What you need to do —
Give back every record below word for word, with the pictures omitted.

Data records —
/---

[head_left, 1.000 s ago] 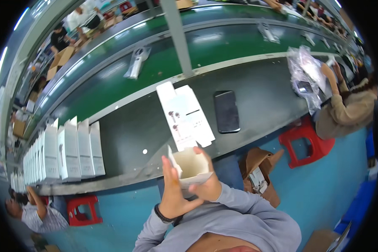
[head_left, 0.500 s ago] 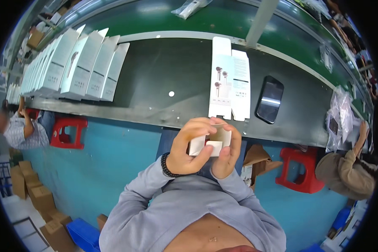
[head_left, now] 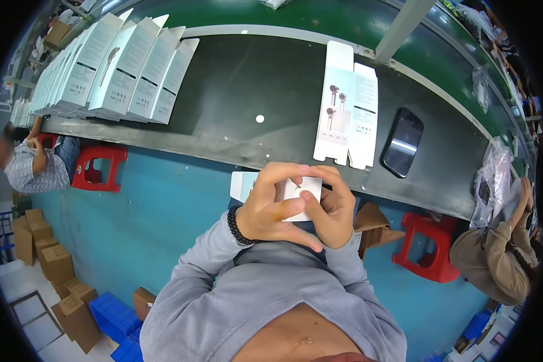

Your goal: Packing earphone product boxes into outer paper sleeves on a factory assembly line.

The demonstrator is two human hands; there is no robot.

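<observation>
Both hands hold a small white carton box [head_left: 312,184] just off the table's front edge. My left hand [head_left: 265,211] wraps its left side, with the fingers bent over the top. My right hand [head_left: 336,216] grips the right side, its thumb pressing on the white end panel, which looks folded over. A pale panel with a teal patch, likely the far end of this carton, sticks out left of my left hand. Beyond the hands lie two flattened cartons [head_left: 333,136], printed with earphone pictures, partly overlapping on the dark table [head_left: 241,78].
Several erected cartons [head_left: 111,78] stand in a row at the left. A black phone [head_left: 403,145] lies right of the flattened cartons, with clear plastic bags [head_left: 492,175] farther right. Red stools [head_left: 427,247] and seated people flank me. A metal post [head_left: 404,30] rises behind.
The carton's open end, which faced up with flaps apart, now shows a white panel across it. Both hands have shifted grip and the carton has turned. My view has shifted slightly.
</observation>
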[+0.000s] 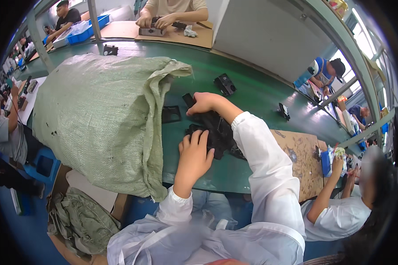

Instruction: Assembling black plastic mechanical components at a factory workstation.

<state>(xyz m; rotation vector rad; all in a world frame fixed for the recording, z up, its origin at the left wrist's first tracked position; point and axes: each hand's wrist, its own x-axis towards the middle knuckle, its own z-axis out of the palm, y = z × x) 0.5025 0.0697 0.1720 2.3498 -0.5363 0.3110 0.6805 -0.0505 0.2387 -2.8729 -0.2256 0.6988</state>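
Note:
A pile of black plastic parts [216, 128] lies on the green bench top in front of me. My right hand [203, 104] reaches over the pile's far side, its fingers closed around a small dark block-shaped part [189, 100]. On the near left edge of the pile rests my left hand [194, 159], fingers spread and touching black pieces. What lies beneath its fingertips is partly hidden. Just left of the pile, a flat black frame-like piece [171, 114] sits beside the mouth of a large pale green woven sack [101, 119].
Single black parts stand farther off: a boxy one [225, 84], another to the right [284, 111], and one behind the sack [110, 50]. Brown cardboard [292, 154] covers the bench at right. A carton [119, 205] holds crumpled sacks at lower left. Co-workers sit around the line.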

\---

Written solution —
[head_left, 1.000 s ago] 
[head_left, 0.500 s ago] 
[head_left, now] 

Your goal: Packing earphone product boxes into outer paper sleeves on a factory assembly line.

The demonstrator is two human hands; there is no robot.

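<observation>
Both hands hold a small white carton box [head_left: 312,184] just off the table's front edge. My left hand [head_left: 265,211] wraps its left side, with the fingers bent over the top. My right hand [head_left: 336,216] grips the right side, its thumb pressing on the white end panel, which looks folded over. A pale panel with a teal patch, likely the far end of this carton, sticks out left of my left hand. Beyond the hands lie two flattened cartons [head_left: 333,136], printed with earphone pictures, partly overlapping on the dark table [head_left: 241,78].
Several erected cartons [head_left: 111,78] stand in a row at the left. A black phone [head_left: 403,145] lies right of the flattened cartons, with clear plastic bags [head_left: 492,175] farther right. Red stools [head_left: 427,247] and seated people flank me. A metal post [head_left: 404,30] rises behind.
The carton's open end, which faced up with flaps apart, now shows a white panel across it. Both hands have shifted grip and the carton has turned. My view has shifted slightly.
</observation>
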[+0.000s] 

Instruction: Assembling black plastic mechanical components at a factory workstation.

<state>(xyz m; rotation vector rad; all in a world frame fixed for the recording, z up, its origin at the left wrist's first tracked position; point and axes: each hand's wrist, its own x-axis towards the middle knuckle, its own z-axis out of the palm, y = z × x) 0.5025 0.0697 0.1720 2.3498 -0.5363 0.3110 0.6805 -0.0505 0.2387 -2.8729 -0.2256 0.6988</state>
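Note:
A pile of black plastic parts [216, 128] lies on the green bench top in front of me. My right hand [203, 104] reaches over the pile's far side, its fingers closed around a small dark block-shaped part [189, 100]. On the near left edge of the pile rests my left hand [194, 159], fingers spread and touching black pieces. What lies beneath its fingertips is partly hidden. Just left of the pile, a flat black frame-like piece [171, 114] sits beside the mouth of a large pale green woven sack [101, 119].
Single black parts stand farther off: a boxy one [225, 84], another to the right [284, 111], and one behind the sack [110, 50]. Brown cardboard [292, 154] covers the bench at right. A carton [119, 205] holds crumpled sacks at lower left. Co-workers sit around the line.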

Nothing further remains for this exercise.